I don’t think law, whether it’s run of the mill primary or secondary legislation or a Bill of Rights, should be used to “send a message”. It should instead be used to delineate with precision, unambiguity, clarity, and consistency, what is unlawful.
In health there is the development of the NHS Constitution and in that people have rights to a wonderful health service but they have also got responsibilities to themselves, interestingly, about their own health and to take care of their own health as well as not to waste the resources of the Health Service because by wasting the resources of the Health Service then they were denying other people’s rights.
But but but,
I made it very clear that we are not saying that people’s rights to healthcare are contingent on them showing responsibility, but we are trying to create a society – and society depends on this – in which there is a greater level of responsibility and we need to raise these issues.
So in essence the Bill of Rights and Responsibilities will be nothing more than a wagging finger!
Richard Shepherd said,
A Bill of Rights is essentially about the liberty and freedom of the citizens and it is through the democratic process and protecting the democratic process to advance all those causes that this Committee has become a plaything for special interest groups.
Now, because Parliament is very jealous of Parliamentary sovereignty we will struggle to get it here, but we could do worse than look at the USA’s Bill of Rights‘ restrictions on government, too: “Congress shall make no law…” and so on.
Straw made the interesting point that,
… it was not so much what those who framed the Bill of Rights had in mind, but in the 19th century through Dicey we developed a view that people’s rights were defined negatively, but it was never appropriate to define them positively, and I think we have learnt in recent decades, not least because we are now a much more heterogeneous society than we were, that you have got to define rights in a positive way as well.
But the Earl of Onslow said,
… what a Bill of Rights is there to do is to restrain executive over-exuberance, to put it at its mildest …
Then there is some realisation that Straw & co. seem to be approaching it from the law of equity, which sadly I have even less clue about than common law (i.e. none).
Hirst v UK was mentioned in relation to how the Government responds to adverse human rights judgements – a case that went before the ECtHR regarding the rights of prisoners to vote (our Government said none of them should be able to, the ECtHR said a blanket ban was a violation of the Convention).
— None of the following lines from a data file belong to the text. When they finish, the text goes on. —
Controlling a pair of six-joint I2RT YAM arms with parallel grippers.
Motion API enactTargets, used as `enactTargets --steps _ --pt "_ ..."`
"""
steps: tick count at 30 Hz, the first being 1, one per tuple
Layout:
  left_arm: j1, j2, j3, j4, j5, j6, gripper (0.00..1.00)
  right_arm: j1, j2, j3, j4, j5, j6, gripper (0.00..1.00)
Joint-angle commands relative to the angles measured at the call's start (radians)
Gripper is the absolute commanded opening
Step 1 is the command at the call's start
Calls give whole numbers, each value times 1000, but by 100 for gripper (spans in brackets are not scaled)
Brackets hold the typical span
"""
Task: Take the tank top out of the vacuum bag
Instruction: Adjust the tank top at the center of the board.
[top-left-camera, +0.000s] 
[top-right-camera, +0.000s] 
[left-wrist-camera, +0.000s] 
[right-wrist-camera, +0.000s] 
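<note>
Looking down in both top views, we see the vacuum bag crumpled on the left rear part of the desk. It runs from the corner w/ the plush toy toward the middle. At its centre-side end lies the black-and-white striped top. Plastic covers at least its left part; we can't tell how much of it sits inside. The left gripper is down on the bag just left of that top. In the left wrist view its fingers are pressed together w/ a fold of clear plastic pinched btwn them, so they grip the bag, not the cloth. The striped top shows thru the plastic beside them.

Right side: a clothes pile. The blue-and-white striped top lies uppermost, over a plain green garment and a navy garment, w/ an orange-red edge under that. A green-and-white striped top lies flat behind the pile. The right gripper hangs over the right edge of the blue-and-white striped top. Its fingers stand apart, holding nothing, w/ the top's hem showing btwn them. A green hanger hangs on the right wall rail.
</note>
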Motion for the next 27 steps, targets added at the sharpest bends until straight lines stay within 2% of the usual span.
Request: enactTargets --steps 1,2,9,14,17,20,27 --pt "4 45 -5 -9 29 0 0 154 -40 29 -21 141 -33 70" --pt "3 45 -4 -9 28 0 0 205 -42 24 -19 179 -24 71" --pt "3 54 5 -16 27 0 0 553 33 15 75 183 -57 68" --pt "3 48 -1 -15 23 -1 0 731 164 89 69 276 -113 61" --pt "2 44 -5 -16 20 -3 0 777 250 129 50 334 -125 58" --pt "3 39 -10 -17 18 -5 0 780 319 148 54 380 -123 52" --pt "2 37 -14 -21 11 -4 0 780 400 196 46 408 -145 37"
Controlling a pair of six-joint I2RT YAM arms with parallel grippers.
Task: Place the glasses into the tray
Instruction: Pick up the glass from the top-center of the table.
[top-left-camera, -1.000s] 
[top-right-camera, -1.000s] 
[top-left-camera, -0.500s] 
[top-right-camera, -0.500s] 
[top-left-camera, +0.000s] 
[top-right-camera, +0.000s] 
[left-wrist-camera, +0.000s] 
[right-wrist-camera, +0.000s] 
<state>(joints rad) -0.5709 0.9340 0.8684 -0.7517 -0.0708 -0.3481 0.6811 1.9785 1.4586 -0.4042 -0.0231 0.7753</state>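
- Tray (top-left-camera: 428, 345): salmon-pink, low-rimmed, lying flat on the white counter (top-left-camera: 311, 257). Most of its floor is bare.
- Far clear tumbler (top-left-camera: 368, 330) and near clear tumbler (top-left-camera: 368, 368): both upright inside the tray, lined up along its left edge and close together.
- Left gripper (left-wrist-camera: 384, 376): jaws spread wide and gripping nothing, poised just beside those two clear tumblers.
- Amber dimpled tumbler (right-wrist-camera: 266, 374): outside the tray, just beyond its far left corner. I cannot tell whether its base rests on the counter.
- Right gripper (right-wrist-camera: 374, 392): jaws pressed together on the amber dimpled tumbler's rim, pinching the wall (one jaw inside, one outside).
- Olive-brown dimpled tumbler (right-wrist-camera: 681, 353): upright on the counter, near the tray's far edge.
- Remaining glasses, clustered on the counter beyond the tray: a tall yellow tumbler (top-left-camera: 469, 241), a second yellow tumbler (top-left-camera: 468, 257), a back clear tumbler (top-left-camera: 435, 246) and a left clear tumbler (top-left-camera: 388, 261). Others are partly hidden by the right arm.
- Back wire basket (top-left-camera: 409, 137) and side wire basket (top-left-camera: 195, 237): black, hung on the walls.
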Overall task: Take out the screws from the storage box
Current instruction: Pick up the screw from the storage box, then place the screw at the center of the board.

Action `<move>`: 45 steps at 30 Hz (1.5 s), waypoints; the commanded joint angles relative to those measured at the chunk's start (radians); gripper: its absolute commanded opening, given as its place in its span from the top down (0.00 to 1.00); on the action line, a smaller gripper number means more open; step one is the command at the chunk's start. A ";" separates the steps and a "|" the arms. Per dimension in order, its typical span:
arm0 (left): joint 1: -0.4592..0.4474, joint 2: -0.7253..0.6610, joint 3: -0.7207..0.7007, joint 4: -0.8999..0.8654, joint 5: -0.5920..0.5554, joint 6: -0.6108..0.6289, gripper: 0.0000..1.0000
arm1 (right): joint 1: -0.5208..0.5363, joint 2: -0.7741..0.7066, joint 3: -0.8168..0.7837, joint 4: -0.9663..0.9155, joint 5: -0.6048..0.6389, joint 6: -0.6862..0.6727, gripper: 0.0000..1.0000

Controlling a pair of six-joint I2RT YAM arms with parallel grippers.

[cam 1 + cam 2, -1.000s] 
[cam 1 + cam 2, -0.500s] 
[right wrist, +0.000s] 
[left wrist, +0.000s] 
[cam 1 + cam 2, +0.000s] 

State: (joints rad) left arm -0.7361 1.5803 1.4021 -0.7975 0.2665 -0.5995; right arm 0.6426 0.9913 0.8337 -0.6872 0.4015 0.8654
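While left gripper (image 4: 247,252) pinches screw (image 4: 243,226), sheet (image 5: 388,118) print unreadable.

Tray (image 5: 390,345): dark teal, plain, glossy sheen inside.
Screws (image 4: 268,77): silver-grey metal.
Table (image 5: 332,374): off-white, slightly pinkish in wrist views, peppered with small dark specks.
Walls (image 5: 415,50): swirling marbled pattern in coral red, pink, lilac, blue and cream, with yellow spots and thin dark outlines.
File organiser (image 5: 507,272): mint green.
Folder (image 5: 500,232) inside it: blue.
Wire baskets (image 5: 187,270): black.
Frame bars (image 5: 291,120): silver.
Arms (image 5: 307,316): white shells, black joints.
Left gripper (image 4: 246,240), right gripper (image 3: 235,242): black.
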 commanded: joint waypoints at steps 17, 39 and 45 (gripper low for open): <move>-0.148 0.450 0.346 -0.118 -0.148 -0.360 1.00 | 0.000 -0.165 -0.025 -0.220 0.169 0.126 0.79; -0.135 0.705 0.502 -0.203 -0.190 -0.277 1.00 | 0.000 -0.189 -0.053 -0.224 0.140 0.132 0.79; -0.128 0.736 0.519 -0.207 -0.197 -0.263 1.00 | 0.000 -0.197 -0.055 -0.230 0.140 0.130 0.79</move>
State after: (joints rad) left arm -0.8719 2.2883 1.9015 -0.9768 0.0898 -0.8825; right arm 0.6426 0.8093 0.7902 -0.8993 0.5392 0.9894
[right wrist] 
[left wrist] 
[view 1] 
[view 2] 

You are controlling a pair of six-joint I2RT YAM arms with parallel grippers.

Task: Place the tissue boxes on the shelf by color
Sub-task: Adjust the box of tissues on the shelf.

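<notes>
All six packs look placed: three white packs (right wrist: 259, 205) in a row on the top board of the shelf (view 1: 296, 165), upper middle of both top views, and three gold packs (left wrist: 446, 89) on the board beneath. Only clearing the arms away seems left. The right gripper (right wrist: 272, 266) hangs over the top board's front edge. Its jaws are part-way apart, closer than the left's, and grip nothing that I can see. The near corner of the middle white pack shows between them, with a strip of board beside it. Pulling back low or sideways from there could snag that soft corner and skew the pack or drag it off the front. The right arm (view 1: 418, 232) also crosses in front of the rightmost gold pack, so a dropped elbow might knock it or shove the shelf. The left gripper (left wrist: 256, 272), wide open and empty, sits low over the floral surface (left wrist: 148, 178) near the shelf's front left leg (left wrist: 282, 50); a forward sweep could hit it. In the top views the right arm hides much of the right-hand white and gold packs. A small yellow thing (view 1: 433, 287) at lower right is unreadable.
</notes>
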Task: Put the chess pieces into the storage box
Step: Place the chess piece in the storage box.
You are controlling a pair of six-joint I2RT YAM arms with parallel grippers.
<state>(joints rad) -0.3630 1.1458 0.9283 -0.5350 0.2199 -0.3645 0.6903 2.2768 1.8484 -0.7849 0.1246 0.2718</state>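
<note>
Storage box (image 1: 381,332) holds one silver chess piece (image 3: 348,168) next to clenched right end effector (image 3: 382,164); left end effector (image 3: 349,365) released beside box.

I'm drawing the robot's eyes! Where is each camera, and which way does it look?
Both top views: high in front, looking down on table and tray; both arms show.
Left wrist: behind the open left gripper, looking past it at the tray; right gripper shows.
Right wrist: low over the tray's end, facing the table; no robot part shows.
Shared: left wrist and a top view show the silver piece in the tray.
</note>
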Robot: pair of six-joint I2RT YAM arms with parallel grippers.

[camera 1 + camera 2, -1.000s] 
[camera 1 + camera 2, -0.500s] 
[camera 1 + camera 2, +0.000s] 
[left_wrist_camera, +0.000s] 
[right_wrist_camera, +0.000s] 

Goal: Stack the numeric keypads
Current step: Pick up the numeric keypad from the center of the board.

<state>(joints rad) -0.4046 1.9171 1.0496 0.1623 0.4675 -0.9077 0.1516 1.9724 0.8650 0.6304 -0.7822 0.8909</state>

Lord Lester was rather critical of the Government’s “prevarication”, claiming that Cyprus and Ireland had dealt with it very quickly even though they weren’t parties:
The suspicion is that what you are seeking to do – and I am sorry to put it in this adversarial way – is to delay it until after the next election for fear that the tabloid newspapers would crucify the Government.
Straw responded that it was because the two main parties (Labour and Conservatives) agreed that prisoners shouldn’t have voting rights, so the question was how to abide by the judgement without Parliamentary support:
We have to meet our obligations but we need to do it in a way which achieves consent as well as meeting in full our obligations.
I wonder what the point is of signing up to a Convention when we ignore inconvenient judgements.